No sistema eleitoral bifurcado do Japão, os eleitores selecionam um candidato individual em alguns distritos e escolhem a lista de candidatos de um partido em outros. Os liberais democratas e Komeito escolhem estrategicamente onde apóiam os candidatos, trocando votos efetivamente.
Os partidos formam uma dupla estranha: a política liberal-democrata dominante é hawkish sobre o reforço das capacidades militares do Japão, enquanto Komeito é muito menos.
Mas Komeito sabe que a parceria traz benefícios pragmáticos.

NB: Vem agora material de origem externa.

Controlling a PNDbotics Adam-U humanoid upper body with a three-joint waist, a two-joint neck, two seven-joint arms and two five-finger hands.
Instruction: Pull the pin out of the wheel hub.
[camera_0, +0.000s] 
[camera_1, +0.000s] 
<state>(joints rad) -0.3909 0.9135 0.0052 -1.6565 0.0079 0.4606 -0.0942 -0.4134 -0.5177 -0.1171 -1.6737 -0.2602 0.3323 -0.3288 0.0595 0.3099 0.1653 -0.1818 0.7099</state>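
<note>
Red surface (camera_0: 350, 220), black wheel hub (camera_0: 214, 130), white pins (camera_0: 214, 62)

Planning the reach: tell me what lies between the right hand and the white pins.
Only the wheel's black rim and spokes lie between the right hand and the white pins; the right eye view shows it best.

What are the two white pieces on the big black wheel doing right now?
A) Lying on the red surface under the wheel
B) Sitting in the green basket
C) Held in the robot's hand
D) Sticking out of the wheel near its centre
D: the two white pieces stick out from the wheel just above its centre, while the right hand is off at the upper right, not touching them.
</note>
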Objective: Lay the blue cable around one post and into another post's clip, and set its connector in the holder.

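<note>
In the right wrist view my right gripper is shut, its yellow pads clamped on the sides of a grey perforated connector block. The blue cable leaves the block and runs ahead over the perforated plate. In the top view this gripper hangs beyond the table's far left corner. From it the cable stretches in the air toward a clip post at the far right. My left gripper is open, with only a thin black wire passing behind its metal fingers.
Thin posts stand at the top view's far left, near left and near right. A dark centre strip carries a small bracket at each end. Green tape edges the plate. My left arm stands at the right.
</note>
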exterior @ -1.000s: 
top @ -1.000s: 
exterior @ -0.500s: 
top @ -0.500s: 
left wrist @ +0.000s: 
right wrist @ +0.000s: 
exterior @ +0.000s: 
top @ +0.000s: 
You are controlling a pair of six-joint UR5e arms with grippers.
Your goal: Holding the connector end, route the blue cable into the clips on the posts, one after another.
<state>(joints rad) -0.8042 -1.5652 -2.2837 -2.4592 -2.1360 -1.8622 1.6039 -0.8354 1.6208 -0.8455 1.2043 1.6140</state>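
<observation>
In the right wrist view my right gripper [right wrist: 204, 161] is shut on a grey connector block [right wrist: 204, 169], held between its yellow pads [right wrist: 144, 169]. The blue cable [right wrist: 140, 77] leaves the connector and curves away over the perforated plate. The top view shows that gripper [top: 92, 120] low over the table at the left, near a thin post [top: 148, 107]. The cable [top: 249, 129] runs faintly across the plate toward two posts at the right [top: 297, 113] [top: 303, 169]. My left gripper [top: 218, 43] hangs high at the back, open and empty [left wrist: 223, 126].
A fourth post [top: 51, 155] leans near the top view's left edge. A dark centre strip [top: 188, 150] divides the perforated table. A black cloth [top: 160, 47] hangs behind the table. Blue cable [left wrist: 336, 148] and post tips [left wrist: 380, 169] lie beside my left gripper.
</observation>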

“Para manter o poder, se você continuar a insistir apenas em suas próprias ideologias, não funcionará”, disse Hisashi Inatsu, um membro do Parlamento de Komeito de Hokkaido que disse que o Partido Liberal Democrata o apoiou em três eleições.
Também pode haver incentivos financeiros para essa troca de votos. Amy Catalinac, professora assistente de política na Universidade de Nova York, analisado distritos onde os partidos coordenam estreitamente.
“O que descobrimos é que o LDP e o Komeito estão usando carne suína para recompensar os lugares onde os apoiadores estão trocando votos para o outro partido conforme as instruções”, disse ela, usando o termo coloquial para os gastos do governo direcionados a constituintes locais.
A apatia ajuda.
De muitas maneiras, os liberais democratas se beneficiam da apatia dos eleitores.
Quando o partido sofreu sua rara derrota em 2009, a participação eleitoral foi de 69 por cento. Quando voltou ao poder em 2012, menos de 60% dos eleitores haviam comparecido.
Os independentes não veem muito sentido em votar. “Eles não serão mobilizados se a oposição não tiver algo a oferecer a eles”, disse Richard Samuels, um especialista do Japão que dirige o Centro de Estudos Internacionais do Instituto de Tecnologia de Massachusetts.
A inércia é potente em um país onde os trens funcionam no horário, todos têm acesso a cuidados de saúde e, agora, uma implementação inicialmente lenta da vacina Covid-19 começou a superar as de outros países ricos.
“Não é tão bom agora, mas poderia ter sido pior”, disse Shihoko Goto, um associado sênior para o nordeste da Ásia no Wilson Center em Washington. “’Manter o curso’ não parece tão atraente para muitas pessoas.”
Makiko Inoue e HIkari Hida contribuíram com a pesquisa.